Perry Rhodan steht auf festem Untergrund, der aber nicht zu sehen ist. Eine Nebelschicht liegt wallend auf dem Boden, sodass er auch seine Füße nicht sehen kann. Der Himmel ist gelb und in der Ferne sieht er einen orangefarbenen Schimmer, auf den er zu geht und der sich nach langer Wanderung als Turm herausstellt. An der Basis des Turms sieht er »Schmetterlinge« tanzen, von denen einer mit ihm Kontakt aufnimmt und ihn in den Turm führt. Nach beginnendem mentalen Druck und beschwerlichem Aufstieg, erreicht er einen Raum mit einem rot strahlenden, schlanken Kristall. Mit der Aufforderung näher zu kommen erhöht sich dieser mentale Druck und nach einem kurzen Kampf auf geistiger Ebene weiß Perry Rhodan, dass er Prryns überlegen ist. Dieser gibt sich geschlagen und ist froh nicht Taurec gegenüber zu stehen.
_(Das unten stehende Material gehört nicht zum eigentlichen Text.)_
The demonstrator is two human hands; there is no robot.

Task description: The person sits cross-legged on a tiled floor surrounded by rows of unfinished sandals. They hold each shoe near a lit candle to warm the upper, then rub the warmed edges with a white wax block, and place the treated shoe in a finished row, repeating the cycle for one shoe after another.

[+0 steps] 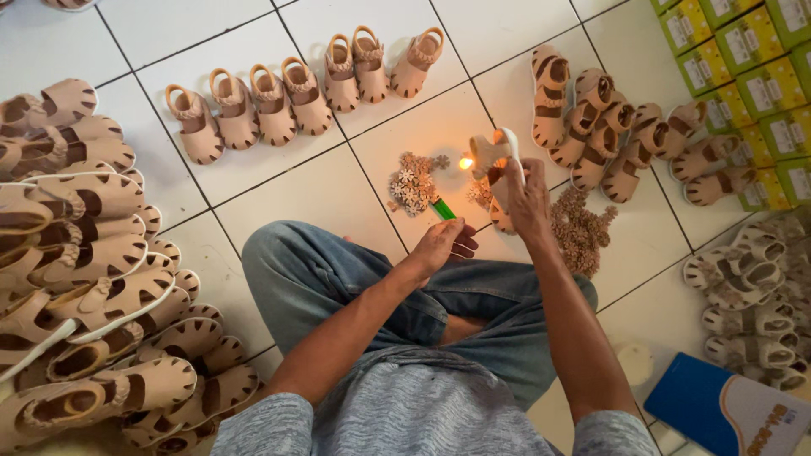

Dafür erzählt er Perry Rhodan, dass er vorher in DORIFER gelebt hatte und Taurec ihn nach einer Täuschung an diesen Ort gebracht hat, an dem er sich nicht bewegen könne. Rhodan macht den Vorschlag, Prryns wieder zurückzubringen, wenn dieser ihm in DORIFER als Führer dient. Nach längerer Diskussion ist Prryns dazu bereit und nistet sich in Perry Rhodans Geist ein.

Nach kurzer Orientierungslosigkeit stellt Perry Rhodan im Raum schwebend fest, dass der SERUN wieder voll funktionsfähig ist und fliegt zur TARFALA zurück. Dort angekommen fühlen Paunaro und auch Voltago, dass er den Prinzen mitgebracht hat und die Reise zum DORIFER-Tor wird fortgesetzt.